2011-01-29 07:19:00 | ノンジャンル
 ジュールス・ダッシン監督の'50年作品『街の野獣』をWOWOWで再見しました。
 フィルの経営するロンドンのナイトクラブで客引きをしているハリー(リチャード・ウィドマーク)は、大物になりたいばかりに様々な儲け話に手を出して失敗を重ね、恋人のメアリー(ジーン・ティアニー)の世話にばかりなっています。ある日偶然に会った伝説のプロレスラー・グレゴリウスに取り入ったハリーは、彼でプロレス興行を行う話をフィルに持っていきますが、相手にされず、フィルの愛人でナイトクラブを実際に切り盛りしているヘレンに、200ポンド自分で作れたら残りの資金をフィルに出させてやるとからかわれます。怒ったハリーは金策に走りますが、集められず、結局ヘレンのところに戻ると、ヘレンは黙って200ポンドを差し出し、それをフィルに見せて彼から金を引き出し、合わせた金で自分が買った営業停止中のナイトクラブの営業許可証を手に入れ、一緒にそのナイトクラブを経営しようと提案します。一刻も早くフィルと別れたがっているヘレンの勢いに飲まれて、ハリーは同意し、その金をフィルに見せに行きますが、フィルはすぐにその金がヘレンによって盗まれた自分の金であることに気付きます。しかしフィルは気付いたそぶりを見せず、ハリーを陥れるために残りの資金を出します。ハリーは営業許可証を偽造し、金をプロレス興行に注ぎ込みますが、最後になってフィルは金をもう出さないと言い出し、グレゴリウスが毛嫌いしているプロレスラーのストラングラーを出演させるなら金を出そうと言い出します。ハリーはストラングラーを焚き付けて、彼がグレゴリウスに対戦を直談判させるように仕向け、グレゴリウスもそれを受けざるを得なくなります。ハリーは再びフィルのところに行きますが、フィルはハリーの行為を、彼の目の前で、ロンドンのプロレス興行を牛耳るグレゴリウスの息子・クリストに知らせ、ハリーを追い詰めます。ハリーはメアリーの部屋を家捜しして彼女が苦労してためた金を持ち出し、彼女はそれを知って泣き崩れます。その頃、練習場でグレゴリウスとストラングラーはケンカとなり、やがて本気の勝負となって、ストラングラーは倒されますが、そこに駆けつけたクリストの腕の中でグレゴリウスも息を引き取ります。その場を逃げ出したハリーに対し、クリストは父の仇を取るために賞金をつけて彼を捕まえ殺そうとします。追いつめられたハリーは、昔からの知り合いの老婆に匿われ、それまでの人生を悔いているところへ、足音が近づいてきますが、現れたのはメアリーでした。彼女の優しい言葉に返す言葉のないハリー。やがてハリーが自分を売ってクリストから懸賞金を貰ってくれと言い出すと、彼女は別れの言葉を言って去ります。それを追ったハリーは、近くにいたクリストを見て、メアリーを裏切り者呼ばわりし、結局ストラングラーに絞め殺されて海に捨てられます。メアリーは親切な隣人の若者アダムの腕の中で号泣するのでした。

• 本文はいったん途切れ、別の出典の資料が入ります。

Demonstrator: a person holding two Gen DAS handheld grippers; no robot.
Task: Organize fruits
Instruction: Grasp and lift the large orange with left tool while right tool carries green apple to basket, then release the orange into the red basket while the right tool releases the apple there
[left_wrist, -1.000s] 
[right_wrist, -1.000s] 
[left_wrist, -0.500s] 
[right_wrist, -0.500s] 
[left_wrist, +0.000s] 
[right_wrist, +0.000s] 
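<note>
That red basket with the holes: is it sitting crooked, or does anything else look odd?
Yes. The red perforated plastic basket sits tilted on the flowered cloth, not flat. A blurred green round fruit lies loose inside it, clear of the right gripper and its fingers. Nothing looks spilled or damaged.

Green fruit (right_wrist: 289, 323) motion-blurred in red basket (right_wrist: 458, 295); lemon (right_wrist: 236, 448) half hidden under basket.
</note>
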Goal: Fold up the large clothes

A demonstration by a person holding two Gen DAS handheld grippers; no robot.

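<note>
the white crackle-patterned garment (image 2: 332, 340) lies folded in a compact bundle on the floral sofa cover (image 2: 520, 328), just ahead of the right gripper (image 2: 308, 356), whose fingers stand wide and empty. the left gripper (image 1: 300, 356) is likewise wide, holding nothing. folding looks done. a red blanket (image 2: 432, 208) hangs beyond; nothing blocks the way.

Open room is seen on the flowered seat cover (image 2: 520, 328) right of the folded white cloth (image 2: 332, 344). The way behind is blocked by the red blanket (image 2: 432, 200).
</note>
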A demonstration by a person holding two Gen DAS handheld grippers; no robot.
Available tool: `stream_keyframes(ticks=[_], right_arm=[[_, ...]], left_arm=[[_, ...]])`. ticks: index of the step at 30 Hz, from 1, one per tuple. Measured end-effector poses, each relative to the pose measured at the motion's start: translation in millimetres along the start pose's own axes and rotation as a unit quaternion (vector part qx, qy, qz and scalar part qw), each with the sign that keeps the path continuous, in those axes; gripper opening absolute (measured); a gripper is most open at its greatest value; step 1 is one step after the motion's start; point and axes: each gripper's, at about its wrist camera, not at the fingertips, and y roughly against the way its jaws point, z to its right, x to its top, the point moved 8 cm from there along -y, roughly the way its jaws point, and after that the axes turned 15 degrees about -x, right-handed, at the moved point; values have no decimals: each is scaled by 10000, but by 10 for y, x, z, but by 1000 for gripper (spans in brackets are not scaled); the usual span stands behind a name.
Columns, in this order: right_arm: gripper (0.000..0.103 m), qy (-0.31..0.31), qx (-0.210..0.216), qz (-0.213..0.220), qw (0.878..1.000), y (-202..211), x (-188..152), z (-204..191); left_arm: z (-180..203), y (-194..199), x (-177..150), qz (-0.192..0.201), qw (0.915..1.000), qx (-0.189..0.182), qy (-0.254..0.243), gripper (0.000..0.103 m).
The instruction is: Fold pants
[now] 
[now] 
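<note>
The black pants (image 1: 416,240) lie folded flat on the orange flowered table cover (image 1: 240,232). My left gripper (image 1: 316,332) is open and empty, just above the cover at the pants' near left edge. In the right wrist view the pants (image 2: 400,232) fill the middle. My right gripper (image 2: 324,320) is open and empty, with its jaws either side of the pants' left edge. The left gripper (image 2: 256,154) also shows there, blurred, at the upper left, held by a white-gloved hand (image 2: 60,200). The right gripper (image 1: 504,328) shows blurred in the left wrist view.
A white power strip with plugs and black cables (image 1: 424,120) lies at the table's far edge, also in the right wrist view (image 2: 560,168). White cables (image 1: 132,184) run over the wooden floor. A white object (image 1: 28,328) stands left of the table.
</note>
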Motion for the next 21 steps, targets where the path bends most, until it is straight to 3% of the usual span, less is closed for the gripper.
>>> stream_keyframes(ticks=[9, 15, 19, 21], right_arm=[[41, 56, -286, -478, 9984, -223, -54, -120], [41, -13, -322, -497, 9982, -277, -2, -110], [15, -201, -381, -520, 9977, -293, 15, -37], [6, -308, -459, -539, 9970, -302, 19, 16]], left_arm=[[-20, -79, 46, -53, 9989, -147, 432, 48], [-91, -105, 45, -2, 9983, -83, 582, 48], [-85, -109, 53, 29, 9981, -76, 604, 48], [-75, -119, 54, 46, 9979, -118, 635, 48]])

 コントラストの効いた見事な画面で、全編ロケとは思えないほどの滑らかな美しさでした。構図もカメラワークも見事で、暗い情念を描いた50年代映画の傑作の一つと言えるでしょう。ウィドマークにとってもティアニーにとっても代表作の一つであると思います。必見です。なお、詳しいあらすじは、私のサイト「Nature Life(http://www.ceres.dti.ne.jp/~m-goto)の「Favorite Movies」の「その他」のところにアップしておきますので、興味のある方は是非ご覧ください。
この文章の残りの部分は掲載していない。